Francesco Amoroso per TRISTE©
“E poi diciamolo: in questo mondo è difficile pensare a chiunque come a una persona vera. Sono tutte immagini su qualche schermo. Perfino quelli che conosciamo di persona alla fine si riducono a un’immagine su uno schermo, quando interagiamo con loro e con i loro account sui social“.
“Se credessimo a tutti, se credessimo davvero che gli altri esistono, allora dovremmo preoccuparcene. Dovremmo cambiare le nostre vite.”
(Jason Mott – Che razza di libro!)
Crediamo di conoscere gli altri ma, come diceva il cupo Robert Smith tanti anni fa, “no one ever knows or loves another“. L’ottimistico adagio vale ancora di più per gli incontri che si fanno online (per non parlare delle situazioni sentimentali che nascono in rete).

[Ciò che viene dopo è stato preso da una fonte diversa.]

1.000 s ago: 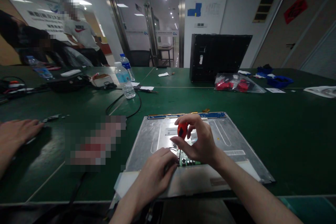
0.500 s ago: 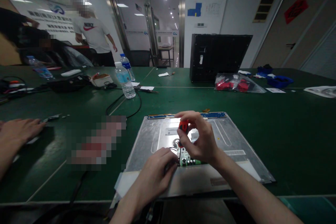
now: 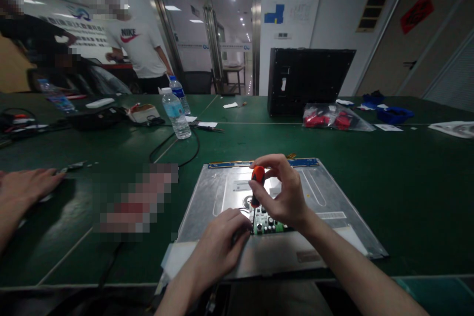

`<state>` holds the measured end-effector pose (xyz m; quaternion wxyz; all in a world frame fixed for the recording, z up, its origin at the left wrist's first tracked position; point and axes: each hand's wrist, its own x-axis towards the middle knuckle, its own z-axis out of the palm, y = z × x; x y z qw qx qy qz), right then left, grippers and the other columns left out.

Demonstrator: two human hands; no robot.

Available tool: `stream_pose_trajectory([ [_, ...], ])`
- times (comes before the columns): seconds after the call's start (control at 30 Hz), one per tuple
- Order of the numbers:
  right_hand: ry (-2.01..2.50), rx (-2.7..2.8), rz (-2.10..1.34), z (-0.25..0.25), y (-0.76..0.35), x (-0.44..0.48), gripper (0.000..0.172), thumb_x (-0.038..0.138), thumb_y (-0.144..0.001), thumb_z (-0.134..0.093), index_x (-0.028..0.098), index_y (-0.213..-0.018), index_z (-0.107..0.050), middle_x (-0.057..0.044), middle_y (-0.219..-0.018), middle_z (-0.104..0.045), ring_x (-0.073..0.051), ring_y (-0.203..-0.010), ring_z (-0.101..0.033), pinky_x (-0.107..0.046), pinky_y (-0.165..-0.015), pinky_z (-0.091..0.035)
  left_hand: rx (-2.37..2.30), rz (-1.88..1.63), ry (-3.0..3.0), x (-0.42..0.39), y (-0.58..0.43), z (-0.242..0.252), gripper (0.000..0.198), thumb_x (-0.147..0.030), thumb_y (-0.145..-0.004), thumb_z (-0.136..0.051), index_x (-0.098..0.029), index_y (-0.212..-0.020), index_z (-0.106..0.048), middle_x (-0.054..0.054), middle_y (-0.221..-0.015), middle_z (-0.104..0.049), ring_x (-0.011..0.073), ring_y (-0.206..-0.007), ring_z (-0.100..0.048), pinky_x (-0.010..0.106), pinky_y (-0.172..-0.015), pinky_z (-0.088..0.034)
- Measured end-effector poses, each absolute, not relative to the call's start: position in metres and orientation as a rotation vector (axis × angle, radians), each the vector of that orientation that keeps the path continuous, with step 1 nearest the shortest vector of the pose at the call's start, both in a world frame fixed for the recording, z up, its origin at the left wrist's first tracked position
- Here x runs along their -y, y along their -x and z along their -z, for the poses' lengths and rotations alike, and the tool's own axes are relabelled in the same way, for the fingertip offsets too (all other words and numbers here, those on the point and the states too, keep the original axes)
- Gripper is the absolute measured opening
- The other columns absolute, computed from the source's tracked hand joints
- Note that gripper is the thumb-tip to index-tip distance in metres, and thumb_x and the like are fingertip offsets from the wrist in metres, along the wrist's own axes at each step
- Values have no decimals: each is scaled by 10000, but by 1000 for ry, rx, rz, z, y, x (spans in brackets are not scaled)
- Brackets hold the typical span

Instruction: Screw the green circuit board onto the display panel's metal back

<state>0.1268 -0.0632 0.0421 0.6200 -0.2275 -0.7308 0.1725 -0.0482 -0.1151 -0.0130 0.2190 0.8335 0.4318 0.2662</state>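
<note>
My right hand point(image 3: 283, 192) grips the red and black handle of a screwdriver point(image 3: 258, 176) between thumb and fingers. The screwdriver stands nearly upright, its thin shaft pointing down at the left edge of a green circuit board point(image 3: 272, 224). Close to the shaft's lower end, my left hand point(image 3: 225, 237) has its fingers drawn together; what they hold, if anything, is hidden. The board lies on a flat silver metal panel point(image 3: 318, 237), with a blue strip board point(image 3: 303, 162) along the panel's far edge. The screwdriver's tip is too small to make out.
Another person's hand point(image 3: 29, 187) rests on the green table point(image 3: 414, 197) at left. Water bottles point(image 3: 178, 117) and a black cable stand beyond the panel's left. A black monitor-like case point(image 3: 307, 81) and a bag of red items point(image 3: 335, 117) are at the back right.
My right hand's fingers have shifted around the handle, which now shows more of its orange-red top. My left hand stays in place. People in the background have moved slightly.
</note>
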Motion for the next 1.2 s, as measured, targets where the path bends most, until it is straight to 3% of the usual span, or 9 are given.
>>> stream_pose_trajectory([
  [0.13,489,1687,-489,-42,-127,65,273,87,-781,-574,210,-1021,-529,-30,-916,-668,-120,-729,-652,-256,-650,-582,-1202,-730,-2303,115,47,11,146,-122,-890,-464,-199,-856,-583,38,-881,-635,199,-859,-586,299,-720,-430],
  [0.4,453,1709,-638,-39,-125,64,339,190,-777,-712,216,-1025,-483,-26,-889,-711,-109,-641,-666,-218,-556,-575,-1194,-738,-2318,114,47,11,136,-130,-886,-470,-199,-852,-581,35,-851,-626,198,-822,-582,292,-690,-420],
  [0.57,449,1752,-542,-45,-129,66,264,112,-788,-589,210,-1027,-538,-7,-839,-639,-120,-689,-631,-247,-599,-567,-1188,-734,-2316,115,47,11,142,-129,-896,-470,-201,-845,-582,41,-864,-636,203,-847,-592,291,-708,-430],
  [0.67,476,1776,-444,-45,-130,66,230,157,-791,-589,221,-1007,-543,-21,-883,-592,-144,-758,-608,-255,-580,-550,-1183,-736,-2317,115,47,11,144,-122,-890,-472,-201,-842,-583,39,-862,-634,204,-849,-590,293,-714,-433],
  [0.8,474,1783,-278,-40,-129,63,276,262,-793,-706,230,-1015,-546,-14,-901,-550,-113,-678,-558,-238,-534,-527,-1181,-749,-2309,115,47,12,146,-105,-876,-473,-200,-844,-579,33,-880,-637,198,-850,-590,292,-724,-438],
  [0.9,471,1798,-226,-39,-127,62,274,277,-813,-711,239,-1042,-567,-16,-901,-573,-108,-657,-555,-239,-529,-522,-1182,-752,-2305,115,47,12,142,-110,-876,-474,-198,-825,-572,34,-879,-636,198,-853,-591,292,-725,-441],
  [1.07,460,1825,-242,-41,-129,65,303,128,-793,-562,220,-1081,-556,-16,-830,-632,-133,-670,-591,-256,-535,-507,-1173,-729,-2292,115,47,10,172,-117,-901,-455,-199,-905,-605,44,-912,-645,205,-878,-593,308,-755,-457],
  [1.2,505,1816,-214,-38,-128,65,241,199,-804,-596,220,-1035,-532,-2,-778,-638,-125,-605,-595,-262,-539,-510,-1193,-726,-2300,116,46,9,163,-121,-894,-465,-197,-889,-609,47,-898,-646,206,-871,-593,304,-737,-460],
])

Conosciamo e ci innamoriamo di un’icona, un’immagine un simulacro di qualcuno che non siamo esattamente sicuri chi sia veramente o se esista, addirittura.

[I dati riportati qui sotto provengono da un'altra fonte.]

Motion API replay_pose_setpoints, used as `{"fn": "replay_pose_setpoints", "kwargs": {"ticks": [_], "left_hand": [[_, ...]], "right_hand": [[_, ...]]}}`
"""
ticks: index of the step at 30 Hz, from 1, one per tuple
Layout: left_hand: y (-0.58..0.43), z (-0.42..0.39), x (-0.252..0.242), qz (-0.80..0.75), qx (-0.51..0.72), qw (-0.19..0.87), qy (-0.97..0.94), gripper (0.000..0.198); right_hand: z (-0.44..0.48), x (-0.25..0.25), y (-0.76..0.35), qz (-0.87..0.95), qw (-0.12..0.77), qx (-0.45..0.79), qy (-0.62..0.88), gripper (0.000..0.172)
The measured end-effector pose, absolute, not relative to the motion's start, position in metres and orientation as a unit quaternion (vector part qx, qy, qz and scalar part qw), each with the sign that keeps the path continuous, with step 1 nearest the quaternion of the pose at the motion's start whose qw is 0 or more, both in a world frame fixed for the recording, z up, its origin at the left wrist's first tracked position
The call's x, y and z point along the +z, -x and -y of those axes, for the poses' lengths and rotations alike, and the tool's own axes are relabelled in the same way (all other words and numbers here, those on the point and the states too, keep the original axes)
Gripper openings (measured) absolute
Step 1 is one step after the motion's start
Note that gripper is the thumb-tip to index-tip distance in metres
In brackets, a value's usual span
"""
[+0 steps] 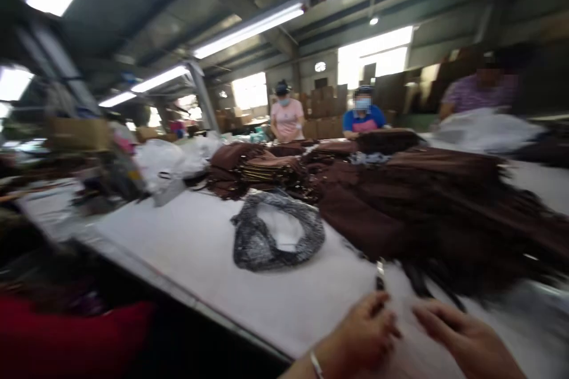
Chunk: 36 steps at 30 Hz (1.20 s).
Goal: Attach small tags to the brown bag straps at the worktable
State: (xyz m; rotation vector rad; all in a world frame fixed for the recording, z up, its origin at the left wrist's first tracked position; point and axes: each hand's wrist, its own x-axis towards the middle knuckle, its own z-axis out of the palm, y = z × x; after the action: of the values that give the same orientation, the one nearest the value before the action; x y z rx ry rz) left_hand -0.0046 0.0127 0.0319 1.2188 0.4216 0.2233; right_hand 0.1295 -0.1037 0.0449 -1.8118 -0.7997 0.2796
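Note:
My left hand (367, 331), with a bracelet at the wrist, is low in the head view, its fingers curled round the dark handle of a small metal-tipped tool (380, 275). What kind of tool it is cannot be made out. Just to its right is my right hand (464, 334), fingers stretched out and slightly blurred, with nothing seen in it. Beyond both hands lies a big heap of dark brown fabric pieces (422, 201), with dark straps hanging toward my right hand. A black crumpled plastic bag (278, 231) with a white middle lies on the white table (178, 249).
Stacked brown pieces (267, 169) and white plastic bags (164, 160) lie farther back. Three people stand or sit across the table, one behind a clear plastic bag (484, 130). The table's near edge runs diagonally at left; something red (71, 337) is at the lower left.

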Motion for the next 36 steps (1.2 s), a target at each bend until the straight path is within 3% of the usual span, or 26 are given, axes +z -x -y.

Eppure la nostra fiducia rimane sempre piuttosto salda, nonostante tutto. Ai limiti della credulità. Crediamo e, allo stesso tempo, siamo scettici su tutto. Gli altri esistono finché ci sta bene che esistano. Quando diventano un problema, in fondo, basterà cancellarli, con un click.
Quando ho letto, nel mio perpetuo vagare in rete in cerca di nuova musica eccitante, che c’era una promettente artista all’esordio il cui nome era Shirley Hurt, nell’ascoltare le sue prime canzoni mi sono stupito di come il suo cognome si adattasse perfettamente ai testi, senza che mi sia passato per la testa che quello fosse un nome d’arte. Che dietro quelle canzoni sincere, ci fosse, comunque, una piccola messa in scena.
Ma, si sa, crediamo a ciò a cui vogliamo credere.